§ **TASK DETAILS**
Beneath this line is the data. Output exactly the lines from the line with "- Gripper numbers" to the line with "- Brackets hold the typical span", both ends included, and nothing more.

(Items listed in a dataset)
════════
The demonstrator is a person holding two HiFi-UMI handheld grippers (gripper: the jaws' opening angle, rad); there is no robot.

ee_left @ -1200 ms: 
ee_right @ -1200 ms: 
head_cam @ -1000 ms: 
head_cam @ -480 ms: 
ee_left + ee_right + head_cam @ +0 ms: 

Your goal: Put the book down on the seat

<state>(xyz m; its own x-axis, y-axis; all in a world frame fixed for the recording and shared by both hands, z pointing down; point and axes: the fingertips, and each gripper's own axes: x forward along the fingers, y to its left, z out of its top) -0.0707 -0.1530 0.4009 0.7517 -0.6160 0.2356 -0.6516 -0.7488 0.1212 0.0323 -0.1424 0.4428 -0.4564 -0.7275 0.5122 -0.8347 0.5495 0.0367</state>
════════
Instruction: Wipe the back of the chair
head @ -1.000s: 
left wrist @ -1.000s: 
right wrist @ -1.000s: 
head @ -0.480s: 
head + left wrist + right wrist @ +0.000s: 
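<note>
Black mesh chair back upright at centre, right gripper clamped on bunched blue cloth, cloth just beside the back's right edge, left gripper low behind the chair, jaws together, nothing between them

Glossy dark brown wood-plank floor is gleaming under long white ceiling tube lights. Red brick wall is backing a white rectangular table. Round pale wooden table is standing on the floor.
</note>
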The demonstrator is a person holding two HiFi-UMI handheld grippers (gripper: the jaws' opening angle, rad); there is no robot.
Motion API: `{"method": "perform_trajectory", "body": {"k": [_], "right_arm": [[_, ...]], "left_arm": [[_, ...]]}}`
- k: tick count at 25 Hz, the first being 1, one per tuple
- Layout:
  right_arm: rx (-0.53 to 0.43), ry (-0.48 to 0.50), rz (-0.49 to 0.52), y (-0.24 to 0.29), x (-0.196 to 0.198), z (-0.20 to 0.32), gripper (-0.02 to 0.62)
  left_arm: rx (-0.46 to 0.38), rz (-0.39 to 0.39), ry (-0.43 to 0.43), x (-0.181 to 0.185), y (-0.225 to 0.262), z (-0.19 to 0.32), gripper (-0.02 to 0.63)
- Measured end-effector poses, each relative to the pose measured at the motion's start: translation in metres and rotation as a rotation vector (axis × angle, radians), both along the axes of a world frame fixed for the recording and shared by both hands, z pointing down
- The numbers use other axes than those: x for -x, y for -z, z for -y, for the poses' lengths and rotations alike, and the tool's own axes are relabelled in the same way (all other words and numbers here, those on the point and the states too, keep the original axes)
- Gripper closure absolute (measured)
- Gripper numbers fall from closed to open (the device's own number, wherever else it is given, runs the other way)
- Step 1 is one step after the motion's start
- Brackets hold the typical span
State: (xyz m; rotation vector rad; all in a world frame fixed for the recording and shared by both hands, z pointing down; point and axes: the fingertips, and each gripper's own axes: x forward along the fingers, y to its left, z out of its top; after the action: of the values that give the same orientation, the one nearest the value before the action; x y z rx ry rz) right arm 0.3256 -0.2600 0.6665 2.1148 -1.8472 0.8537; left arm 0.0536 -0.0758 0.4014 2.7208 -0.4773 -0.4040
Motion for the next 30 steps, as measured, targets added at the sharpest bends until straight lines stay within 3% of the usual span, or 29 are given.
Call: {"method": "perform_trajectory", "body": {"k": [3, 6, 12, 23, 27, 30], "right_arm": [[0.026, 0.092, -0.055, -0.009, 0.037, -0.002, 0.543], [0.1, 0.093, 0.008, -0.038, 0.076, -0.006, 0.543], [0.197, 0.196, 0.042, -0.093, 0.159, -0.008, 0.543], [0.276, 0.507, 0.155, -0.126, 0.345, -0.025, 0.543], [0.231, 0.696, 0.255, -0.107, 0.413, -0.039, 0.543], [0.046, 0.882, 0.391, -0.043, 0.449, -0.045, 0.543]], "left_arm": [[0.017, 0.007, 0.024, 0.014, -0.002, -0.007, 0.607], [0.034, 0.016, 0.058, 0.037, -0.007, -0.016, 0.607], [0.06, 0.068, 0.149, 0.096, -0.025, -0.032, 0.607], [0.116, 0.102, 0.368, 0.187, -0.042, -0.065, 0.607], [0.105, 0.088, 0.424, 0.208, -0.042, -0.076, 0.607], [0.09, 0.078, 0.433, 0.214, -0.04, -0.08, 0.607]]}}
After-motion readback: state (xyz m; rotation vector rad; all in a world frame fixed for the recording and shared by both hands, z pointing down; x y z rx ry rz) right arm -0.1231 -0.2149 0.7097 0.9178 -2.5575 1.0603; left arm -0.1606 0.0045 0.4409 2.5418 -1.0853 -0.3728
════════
§ **EXERCISE ANSWER**
- Gripper numbers fall from closed to open (the device's own number, wherever else it is given, runs the other way)
- Step 1 is one step after the motion's start
- Brackets hold the typical span

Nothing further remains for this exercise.